_WHAT YOU NEED TO DO_
Transcribe all the data, leaving each word as it is.

_GIVEN DATA_
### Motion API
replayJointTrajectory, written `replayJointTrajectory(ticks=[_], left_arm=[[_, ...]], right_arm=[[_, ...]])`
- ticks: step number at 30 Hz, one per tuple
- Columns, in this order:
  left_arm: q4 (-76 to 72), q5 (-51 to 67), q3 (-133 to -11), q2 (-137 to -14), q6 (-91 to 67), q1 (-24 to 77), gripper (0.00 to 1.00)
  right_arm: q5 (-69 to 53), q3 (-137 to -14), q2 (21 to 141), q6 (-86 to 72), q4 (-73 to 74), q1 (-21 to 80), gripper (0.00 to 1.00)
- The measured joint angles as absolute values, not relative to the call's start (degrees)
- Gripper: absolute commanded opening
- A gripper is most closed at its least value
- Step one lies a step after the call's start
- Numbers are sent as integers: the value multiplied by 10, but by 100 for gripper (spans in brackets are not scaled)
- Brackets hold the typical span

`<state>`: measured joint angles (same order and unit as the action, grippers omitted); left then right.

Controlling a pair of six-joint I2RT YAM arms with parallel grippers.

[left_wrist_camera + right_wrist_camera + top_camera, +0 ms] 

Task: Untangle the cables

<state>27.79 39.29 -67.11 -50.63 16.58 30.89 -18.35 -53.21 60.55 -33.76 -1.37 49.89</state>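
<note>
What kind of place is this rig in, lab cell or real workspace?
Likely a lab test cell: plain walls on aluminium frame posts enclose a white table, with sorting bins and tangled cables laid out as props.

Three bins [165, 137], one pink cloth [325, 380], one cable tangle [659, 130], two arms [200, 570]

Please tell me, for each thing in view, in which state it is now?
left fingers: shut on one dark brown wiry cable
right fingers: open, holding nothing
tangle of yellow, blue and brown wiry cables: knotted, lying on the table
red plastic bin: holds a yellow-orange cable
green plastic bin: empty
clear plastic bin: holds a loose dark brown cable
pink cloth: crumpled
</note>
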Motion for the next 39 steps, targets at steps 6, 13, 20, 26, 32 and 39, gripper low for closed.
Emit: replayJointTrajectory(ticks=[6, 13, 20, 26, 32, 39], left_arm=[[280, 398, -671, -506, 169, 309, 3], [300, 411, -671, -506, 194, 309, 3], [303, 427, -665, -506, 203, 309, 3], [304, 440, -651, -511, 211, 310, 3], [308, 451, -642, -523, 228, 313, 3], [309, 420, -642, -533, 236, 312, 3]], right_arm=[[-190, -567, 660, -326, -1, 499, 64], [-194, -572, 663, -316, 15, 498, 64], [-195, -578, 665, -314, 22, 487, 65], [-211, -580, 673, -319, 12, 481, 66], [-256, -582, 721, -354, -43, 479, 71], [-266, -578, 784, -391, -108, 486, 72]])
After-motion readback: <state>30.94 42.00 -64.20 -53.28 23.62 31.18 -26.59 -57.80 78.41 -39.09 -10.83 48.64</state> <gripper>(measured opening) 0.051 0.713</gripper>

_ANSWER TO THIS TASK_
### Motion API
replayJointTrajectory, written `replayJointTrajectory(ticks=[_], left_arm=[[_, ...]], right_arm=[[_, ...]])`
- ticks: step number at 30 Hz, one per tuple
- Columns, in this order:
  left_arm: q4 (-76 to 72), q5 (-51 to 67), q3 (-133 to -11), q2 (-137 to -14), q6 (-91 to 67), q1 (-24 to 77), gripper (0.00 to 1.00)
  right_arm: q5 (-69 to 53), q3 (-137 to -14), q2 (21 to 141), q6 (-86 to 72), q4 (-73 to 74), q1 (-21 to 80), gripper (0.00 to 1.00)
- The measured joint angles as absolute values, not relative to the call's start (degrees)
- Gripper: absolute commanded opening
- A gripper is most closed at its least value
- Step one lies a step after the call's start
- Numbers are sent as integers: the value multiplied by 10, but by 100 for gripper (spans in brackets are not scaled)
- Brackets hold the typical span

`<state>`: measured joint angles (same order and unit as the action, grippers omitted); left then right.

Controlling a pair of six-joint I2RT YAM arms with parallel grippers.

[left_wrist_camera + right_wrist_camera + top_camera, +0 ms] 

Task: Untangle the cables

<state>27.79 39.29 -67.11 -50.63 16.58 30.89 -18.35 -53.21 60.55 -33.76 -1.37 49.89</state>
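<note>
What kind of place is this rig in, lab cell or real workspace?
Likely a lab test cell: plain walls on aluminium frame posts enclose a white table, with sorting bins and tangled cables laid out as props.

Three bins [165, 137], one pink cloth [325, 380], one cable tangle [659, 130], two arms [200, 570]

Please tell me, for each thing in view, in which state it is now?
left fingers: shut on one dark brown wiry cable
right fingers: open, holding nothing
tangle of yellow, blue and brown wiry cables: knotted, lying on the table
red plastic bin: holds a yellow-orange cable
green plastic bin: empty
clear plastic bin: holds a loose dark brown cable
pink cloth: crumpled
</note>
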Motion for the next 39 steps, targets at steps 6, 13, 20, 26, 32 and 39, gripper low for closed.
Emit: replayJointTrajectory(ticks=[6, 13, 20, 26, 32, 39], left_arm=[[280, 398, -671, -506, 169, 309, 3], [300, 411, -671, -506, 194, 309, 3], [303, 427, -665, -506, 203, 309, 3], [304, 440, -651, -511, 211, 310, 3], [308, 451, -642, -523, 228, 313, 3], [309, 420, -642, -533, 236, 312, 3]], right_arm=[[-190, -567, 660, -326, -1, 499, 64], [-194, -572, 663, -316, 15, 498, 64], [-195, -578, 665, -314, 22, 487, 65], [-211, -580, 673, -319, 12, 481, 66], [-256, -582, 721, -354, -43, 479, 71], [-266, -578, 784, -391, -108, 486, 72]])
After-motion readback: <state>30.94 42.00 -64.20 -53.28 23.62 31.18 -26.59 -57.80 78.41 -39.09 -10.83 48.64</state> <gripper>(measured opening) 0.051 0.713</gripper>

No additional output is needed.